Still, even Lincicome sees some tactical interest in having Navarro in the administration.

“It is somewhat savvy of Trump to bring Navarro back, if only to let him execute his kind of madman theory of international relations,” he told NOTUS. “If governments don’t believe Trump is crazy enough to do these types of crazy tariff things, then they are less likely to cave to his demands, right? There is a strategic benefit to having Navarro in the Oval Office, because there’s always a little fear that somehow Navarro is going to convince Trump to do it.”

As adamant as Navarro is about reshaping America’s economy, Trump and his allies seem to have recognized they can’t embrace all of Navarro’s most aggressive ideas, like withdrawing from the World Trade Organization, from the jump. Many voters have said they chose Trump because they hoped he would bring down prices of consumer goods. Tariffs do the opposite.

That’s why a few Republicans are still willing to share their concerns about Navarro’s ideas.

“I am hopeful that we’ll be judicial,” Rep. Ryan Zinke of Montana told NOTUS when asked about tariffs.

He described Navarro as “driven,” “pretty forceful” and “very convinced of his ways.” Zinke was Trump’s interior secretary when the president decided to slap tariffs on foreign steel and aluminum the first time. Almost as soon as Trump gave the thumbs-up, Zinke remembered, he got a call from Johnny Morris, the founder of Bass Pro Shops.
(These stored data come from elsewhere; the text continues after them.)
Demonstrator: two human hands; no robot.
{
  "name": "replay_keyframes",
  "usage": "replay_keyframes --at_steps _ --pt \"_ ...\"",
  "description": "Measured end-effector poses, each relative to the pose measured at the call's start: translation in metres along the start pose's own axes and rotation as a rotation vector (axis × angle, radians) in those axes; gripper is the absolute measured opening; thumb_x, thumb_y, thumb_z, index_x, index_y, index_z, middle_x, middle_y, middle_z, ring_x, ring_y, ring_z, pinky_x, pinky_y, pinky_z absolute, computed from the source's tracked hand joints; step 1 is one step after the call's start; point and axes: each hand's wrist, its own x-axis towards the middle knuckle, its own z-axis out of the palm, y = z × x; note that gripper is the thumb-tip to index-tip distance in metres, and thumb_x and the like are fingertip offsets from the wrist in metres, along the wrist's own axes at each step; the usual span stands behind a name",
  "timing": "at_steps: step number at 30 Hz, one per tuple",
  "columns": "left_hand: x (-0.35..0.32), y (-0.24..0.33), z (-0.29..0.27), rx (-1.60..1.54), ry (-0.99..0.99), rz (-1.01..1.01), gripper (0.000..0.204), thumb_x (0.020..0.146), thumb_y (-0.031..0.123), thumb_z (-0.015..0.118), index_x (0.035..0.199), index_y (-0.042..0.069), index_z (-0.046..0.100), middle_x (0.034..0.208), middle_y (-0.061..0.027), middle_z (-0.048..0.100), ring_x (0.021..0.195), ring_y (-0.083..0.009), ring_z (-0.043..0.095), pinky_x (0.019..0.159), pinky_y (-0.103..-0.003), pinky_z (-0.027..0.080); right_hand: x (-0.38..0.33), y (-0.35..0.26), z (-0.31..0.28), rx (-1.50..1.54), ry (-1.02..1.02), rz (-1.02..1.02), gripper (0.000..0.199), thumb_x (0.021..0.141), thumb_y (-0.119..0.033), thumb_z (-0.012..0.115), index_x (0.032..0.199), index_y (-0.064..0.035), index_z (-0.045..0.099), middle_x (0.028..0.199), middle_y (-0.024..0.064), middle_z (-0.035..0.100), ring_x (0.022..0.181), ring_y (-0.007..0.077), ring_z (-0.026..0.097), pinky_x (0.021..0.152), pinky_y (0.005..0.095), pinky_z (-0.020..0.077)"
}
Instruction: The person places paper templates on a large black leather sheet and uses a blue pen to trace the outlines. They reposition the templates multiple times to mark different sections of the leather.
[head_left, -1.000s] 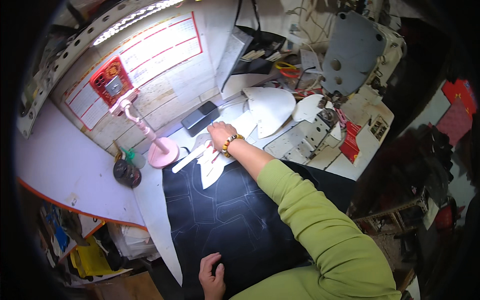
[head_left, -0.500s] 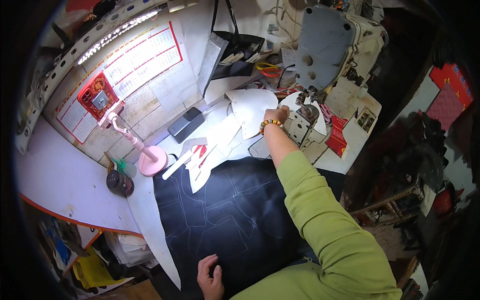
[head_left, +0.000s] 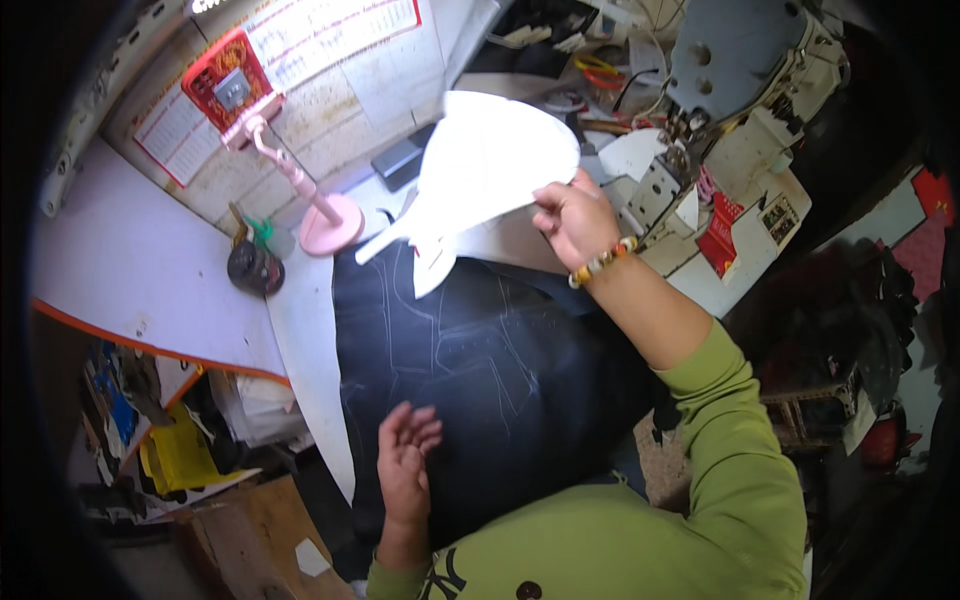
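Pinched at its lower right edge, a large white pattern piece with a curved outline is held up by my right hand, which wears a beaded bracelet. Below it a black sheet of leather-like material covers the near part of the table and bears thin pale outlines. Over the near left part of that sheet is my left hand, palm partly up, fingers apart and holding nothing. A smaller white pattern piece and a white strip lie at the sheet's far edge, partly hidden by the raised piece.
A sewing machine stands at the far right, with a red packet beside it. A pink phone stand holds a red phone at the left. Near it are a dark jar and a dark grey box.
My right hand has lifted the large white pattern piece from beside the sewing machine and brought it nearer. My left hand has risen and turned its palm up. The view has shifted.
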Motion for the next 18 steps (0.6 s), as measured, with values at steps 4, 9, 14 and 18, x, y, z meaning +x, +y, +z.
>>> replay_keyframes --at_steps 4,9,14,18 --pt "0.016 -0.010 0.010 -0.329 -0.054 -0.013 0.090 0.091 0.052 0.064 0.151 0.002 0.020 0.145 -0.0204 0.042 0.129 -0.0297 0.049 0.108 -0.043 0.041 -0.085 -0.001 0.008 -0.462 -0.316 0.284 0.034 0.079 0.002 0.059 0.111 -0.0041 0.051 0.089 0.0043 0.057 0.069 0.0090 0.051 0.055 0.0223 0.0423" --pt "0.023 -0.025 0.013 -0.330 0.131 -0.112 0.048 0.097 0.004 0.051 0.142 -0.004 0.037 0.138 -0.0175 0.054 0.124 -0.0266 0.056 0.109 -0.041 0.042 -0.114 -0.035 -0.038 -1.040 -0.637 -0.270 0.016 0.084 -0.016 0.069 0.090 -0.0021 0.066 0.081 0.0088 0.065 0.074 0.0200 0.064 0.068 0.0333 0.0521" --pt "0.022 -0.029 0.003 -0.238 0.243 -0.049 0.047 0.094 -0.003 0.049 0.140 -0.004 0.039 0.131 -0.0167 0.057 0.119 -0.0255 0.058 0.107 -0.039 0.043 -0.038 -0.094 -0.159 -1.163 0.292 -0.753 0.020 0.088 -0.022 0.067 0.087 -0.0028 0.064 0.078 0.0118 0.066 0.071 0.0265 0.064 0.067 0.0364 0.0506" --pt "0.030 -0.028 0.008 -0.131 0.261 0.067 0.064 0.090 -0.007 0.049 0.149 -0.003 0.023 0.143 -0.0199 0.043 0.132 -0.0282 0.045 0.112 -0.039 0.035 0.038 -0.091 -0.235 -1.697 0.626 -0.275 0.054 0.081 -0.040 0.076 0.115 -0.0045 0.055 0.109 0.0176 0.065 0.098 0.0340 0.065 0.083 0.0462 0.0503"
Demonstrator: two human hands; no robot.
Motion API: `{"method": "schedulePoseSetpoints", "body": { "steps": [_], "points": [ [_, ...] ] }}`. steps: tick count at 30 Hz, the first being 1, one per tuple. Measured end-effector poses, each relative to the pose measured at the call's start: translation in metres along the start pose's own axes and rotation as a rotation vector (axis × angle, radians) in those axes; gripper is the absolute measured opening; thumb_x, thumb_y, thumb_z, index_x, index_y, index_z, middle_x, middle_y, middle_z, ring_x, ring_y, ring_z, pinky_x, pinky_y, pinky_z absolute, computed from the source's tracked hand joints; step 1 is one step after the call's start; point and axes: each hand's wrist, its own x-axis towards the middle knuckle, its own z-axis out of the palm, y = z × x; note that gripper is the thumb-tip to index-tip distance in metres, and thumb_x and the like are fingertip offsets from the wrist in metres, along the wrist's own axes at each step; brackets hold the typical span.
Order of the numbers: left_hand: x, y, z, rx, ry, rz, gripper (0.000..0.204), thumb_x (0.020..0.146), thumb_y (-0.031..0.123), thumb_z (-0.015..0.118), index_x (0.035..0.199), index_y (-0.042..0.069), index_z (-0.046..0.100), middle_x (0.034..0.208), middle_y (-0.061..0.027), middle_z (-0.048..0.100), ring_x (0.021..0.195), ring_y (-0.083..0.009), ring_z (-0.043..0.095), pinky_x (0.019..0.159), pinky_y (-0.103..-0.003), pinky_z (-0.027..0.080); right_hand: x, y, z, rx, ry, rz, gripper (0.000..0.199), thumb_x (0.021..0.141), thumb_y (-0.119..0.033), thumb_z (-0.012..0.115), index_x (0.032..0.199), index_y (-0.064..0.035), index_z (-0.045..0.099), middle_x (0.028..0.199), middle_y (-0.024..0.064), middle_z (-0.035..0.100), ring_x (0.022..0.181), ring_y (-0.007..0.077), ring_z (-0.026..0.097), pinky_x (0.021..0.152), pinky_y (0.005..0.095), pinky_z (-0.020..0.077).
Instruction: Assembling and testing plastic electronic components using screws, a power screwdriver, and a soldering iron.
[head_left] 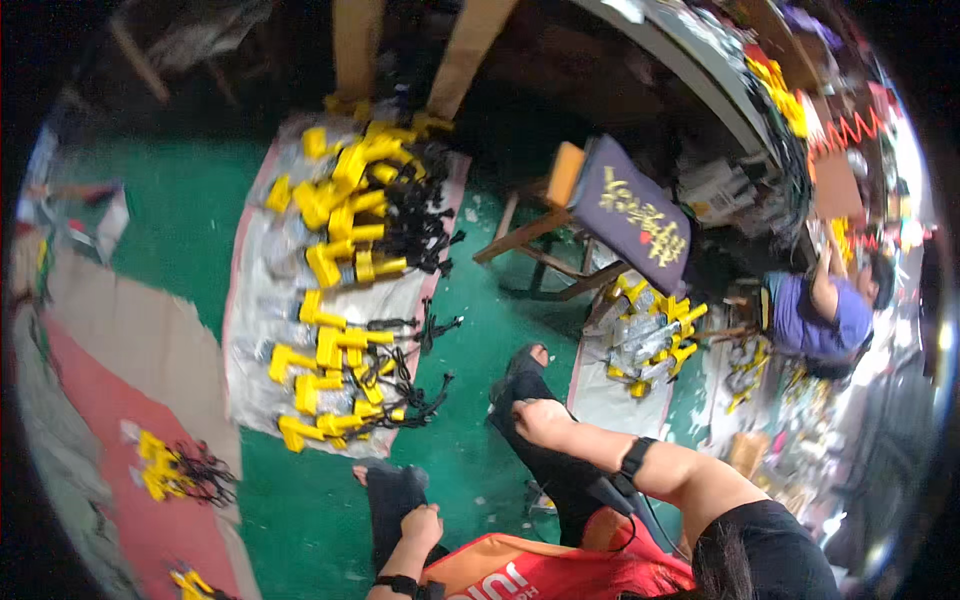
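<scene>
My left hand (422, 525) is curled closed beside my black left trouser leg (392, 503). My right hand (541, 423) is closed too, resting against my right trouser leg (545, 461) around the knee. Whether either hand grips cloth or something small cannot be made out. Black bands sit on both arms, and a cable runs from the one on the right. Ahead of my feet, rows of yellow L-shaped tool bodies (338, 348) with black cords lie on a pale sheet (258, 352), clear of both hands.
A wooden stool (530, 236) with a dark cushion (634, 212) stands ahead. More yellow pieces (652, 325) lie on a sheet to its right. Farther right, a person in purple (822, 312) sits at a bench. Cardboard (125, 312) and a red mat (118, 420) cover floor at left.
</scene>
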Motion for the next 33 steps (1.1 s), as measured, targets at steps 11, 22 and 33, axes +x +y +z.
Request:
{"method": "schedulePoseSetpoints", "body": {
  "steps": [11,22,33],
  "points": [
    [0.078,0.327,-0.288,0.594,0.326,-0.003,0.024,0.085,0.023,0.055,0.096,0.007,0.069,0.095,-0.0205,0.070,0.089,-0.0353,0.069,0.076,-0.047,0.055,-0.148,-0.060,-0.235,0.897,0.317,-0.478,0.034,0.081,-0.034,0.067,0.102,-0.0074,0.061,0.086,0.0097,0.062,0.077,0.0273,0.064,0.068,0.0403,0.0518],
    [0.145,0.555,-0.320,0.991,0.209,0.490,0.020,0.083,0.011,0.053,0.097,0.003,0.064,0.094,-0.0160,0.068,0.090,-0.0321,0.068,0.074,-0.043,0.057,-0.193,0.096,-0.386,0.630,0.318,-0.214,0.055,0.077,-0.036,0.065,0.123,-0.0067,0.057,0.116,0.0174,0.058,0.102,0.0371,0.061,0.089,0.0445,0.0511],
    [0.199,0.732,-0.366,1.057,0.145,0.571,0.027,0.082,0.019,0.060,0.105,0.009,0.070,0.107,-0.0141,0.070,0.102,-0.0274,0.067,0.082,-0.039,0.055,-0.216,0.179,-0.462,0.862,0.702,-0.021,0.049,0.073,-0.026,0.070,0.117,-0.0079,0.060,0.106,0.0164,0.062,0.093,0.0316,0.066,0.084,0.0398,0.0536]
  ]
}}
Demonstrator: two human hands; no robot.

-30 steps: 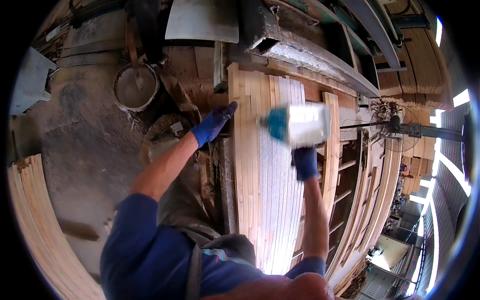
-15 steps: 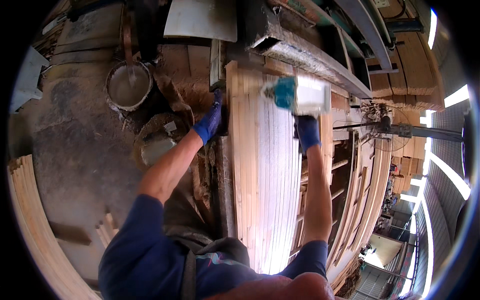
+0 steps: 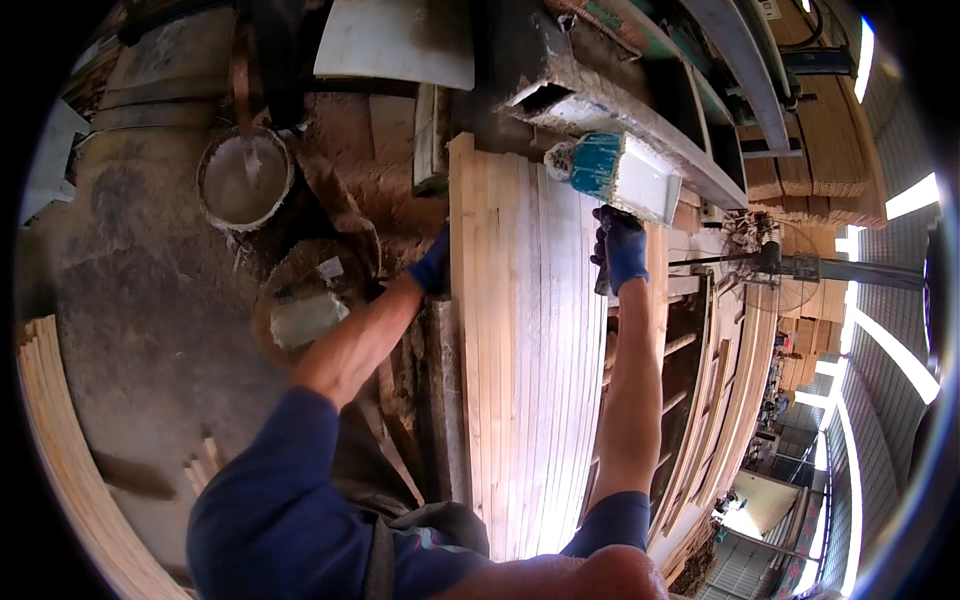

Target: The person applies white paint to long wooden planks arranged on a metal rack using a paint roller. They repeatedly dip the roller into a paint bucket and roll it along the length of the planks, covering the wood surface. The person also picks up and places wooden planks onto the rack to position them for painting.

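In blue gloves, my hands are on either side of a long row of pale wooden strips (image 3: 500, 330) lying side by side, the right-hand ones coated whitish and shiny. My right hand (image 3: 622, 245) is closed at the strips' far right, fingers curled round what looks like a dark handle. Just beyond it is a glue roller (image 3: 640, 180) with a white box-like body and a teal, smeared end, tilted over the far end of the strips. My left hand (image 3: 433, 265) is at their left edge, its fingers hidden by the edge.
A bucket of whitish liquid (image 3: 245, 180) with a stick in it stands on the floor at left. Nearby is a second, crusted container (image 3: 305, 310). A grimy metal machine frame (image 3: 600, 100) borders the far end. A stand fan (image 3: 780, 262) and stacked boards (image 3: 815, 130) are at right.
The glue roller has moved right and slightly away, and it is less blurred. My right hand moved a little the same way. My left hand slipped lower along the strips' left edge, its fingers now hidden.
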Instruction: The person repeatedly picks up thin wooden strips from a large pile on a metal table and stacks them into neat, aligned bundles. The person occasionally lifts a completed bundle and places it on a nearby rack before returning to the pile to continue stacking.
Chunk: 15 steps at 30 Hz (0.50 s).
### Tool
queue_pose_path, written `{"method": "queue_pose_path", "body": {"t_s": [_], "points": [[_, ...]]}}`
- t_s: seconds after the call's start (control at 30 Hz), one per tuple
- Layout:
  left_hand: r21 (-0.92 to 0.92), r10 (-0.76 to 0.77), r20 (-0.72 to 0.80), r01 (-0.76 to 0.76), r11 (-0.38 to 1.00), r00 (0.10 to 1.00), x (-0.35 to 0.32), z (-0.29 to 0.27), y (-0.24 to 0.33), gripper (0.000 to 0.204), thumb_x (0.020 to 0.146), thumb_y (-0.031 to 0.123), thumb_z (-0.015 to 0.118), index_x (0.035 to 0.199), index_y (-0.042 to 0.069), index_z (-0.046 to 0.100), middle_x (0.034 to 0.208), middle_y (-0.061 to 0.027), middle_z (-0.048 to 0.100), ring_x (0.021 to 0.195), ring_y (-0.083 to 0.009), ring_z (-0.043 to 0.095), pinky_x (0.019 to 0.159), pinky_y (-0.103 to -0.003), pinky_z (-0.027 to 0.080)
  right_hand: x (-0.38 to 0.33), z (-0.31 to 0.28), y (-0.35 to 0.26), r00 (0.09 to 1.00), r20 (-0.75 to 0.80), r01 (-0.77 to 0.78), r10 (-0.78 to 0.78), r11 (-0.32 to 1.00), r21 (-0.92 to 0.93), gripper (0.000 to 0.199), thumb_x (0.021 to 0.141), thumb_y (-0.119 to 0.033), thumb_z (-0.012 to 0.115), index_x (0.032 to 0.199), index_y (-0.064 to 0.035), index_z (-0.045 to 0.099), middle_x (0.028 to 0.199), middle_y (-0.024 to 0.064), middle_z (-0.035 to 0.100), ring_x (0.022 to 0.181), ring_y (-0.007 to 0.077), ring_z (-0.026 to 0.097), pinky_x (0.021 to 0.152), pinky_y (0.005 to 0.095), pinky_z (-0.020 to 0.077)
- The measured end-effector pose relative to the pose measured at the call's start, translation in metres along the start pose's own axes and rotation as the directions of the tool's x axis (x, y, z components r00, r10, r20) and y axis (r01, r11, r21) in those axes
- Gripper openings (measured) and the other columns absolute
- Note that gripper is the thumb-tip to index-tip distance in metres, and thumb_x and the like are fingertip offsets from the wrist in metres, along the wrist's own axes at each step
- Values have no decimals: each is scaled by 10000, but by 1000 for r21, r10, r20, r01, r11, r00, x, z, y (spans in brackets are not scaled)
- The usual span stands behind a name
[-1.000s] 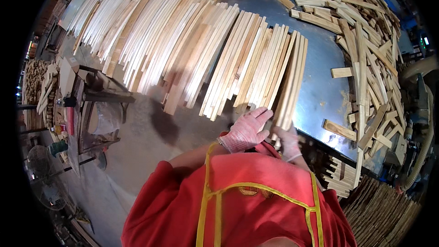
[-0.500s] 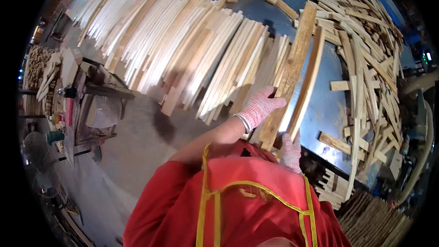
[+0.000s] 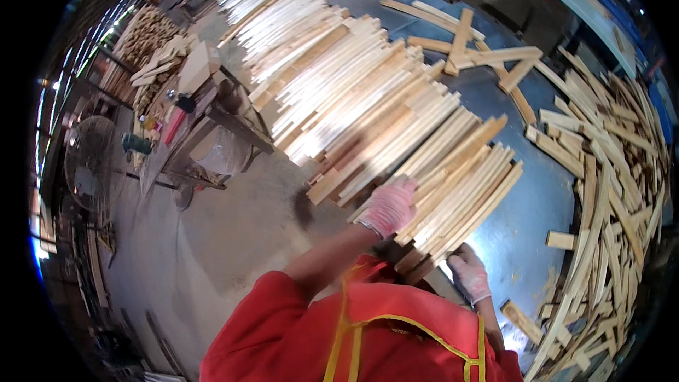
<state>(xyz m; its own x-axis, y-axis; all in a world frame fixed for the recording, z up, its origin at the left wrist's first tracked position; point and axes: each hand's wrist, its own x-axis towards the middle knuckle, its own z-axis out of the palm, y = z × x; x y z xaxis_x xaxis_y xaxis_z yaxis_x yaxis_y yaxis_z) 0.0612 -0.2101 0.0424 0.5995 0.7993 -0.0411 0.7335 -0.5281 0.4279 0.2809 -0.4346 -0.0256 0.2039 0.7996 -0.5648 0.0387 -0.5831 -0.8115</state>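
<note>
Pale wooden strips (image 3: 382, 99) lie side by side in a long row on a blue-grey table (image 3: 537, 191). My left hand (image 3: 392, 206), in a pink-and-white knit glove, is closed around the near end of a wooden strip (image 3: 467, 147). That strip slants across the others toward the far right. My right hand (image 3: 469, 276), in a similar glove with darker fingertips, is just right of the near ends of the last strips (image 3: 463, 223). Its fingers are bent but apart, with nothing visible between them.
A large heap of loose strips (image 3: 615, 205) covers the table's right side. Several crossed boards (image 3: 488, 56) lie farther back. On the left are a wooden workbench (image 3: 219, 124), a round fan (image 3: 92, 163) and stacked wood (image 3: 148, 35). Grey floor (image 3: 212, 247) spreads below the bench.
The two boards I was holding up are no longer raised; strips now lie at the row's right end. My right hand has moved rightward, apart from the boards. The view has shifted.
</note>
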Motion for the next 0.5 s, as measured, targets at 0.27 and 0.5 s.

“Johnny was livid because that little tariff we just put on aluminum, it raised the price of a fishing lure by a couple bucks,” Zinke said.

“When you do a tariff — buyer beware — the supply chain is tenuous,” he added. “It’s kind of like a valve or a button on a nuclear submarine. Don’t be flipping switches and valves unless you know what they do.”

For his part, Bannon thinks Navarro has a good chance of success. He remembered shouting matches between Navarro and Trump’s former Treasury Secretary Steve Mnuchin about tariffs, when Navarro learned the key to success is to never give an inch.

“This guy will never back down,” Bannon said. “To wit, he went to prison.”

Navarro was involved in efforts to keep Trump in power after he lost the 2020 presidential election to Joe Biden, later insisting that any communications about it were covered by executive privilege and weren’t subject to subpoena. It was the culmination of Navarro’s transformation from a Democrat before Trump’s rise to power to a die-hard MAGA devotee. (He ran as a Democrat both for mayor of San Diego and a House seat, and he expressed support for Hillary Clinton.)

After his conviction, Navarro spent four months in a Miami prison. He spoke at the Republican National Convention last summer, the same day he was released.

“They convicted me. They jailed me,” he said. But “guess what? They did not break me.”


Haley Byrd Wilt is a reporter at NOTUS.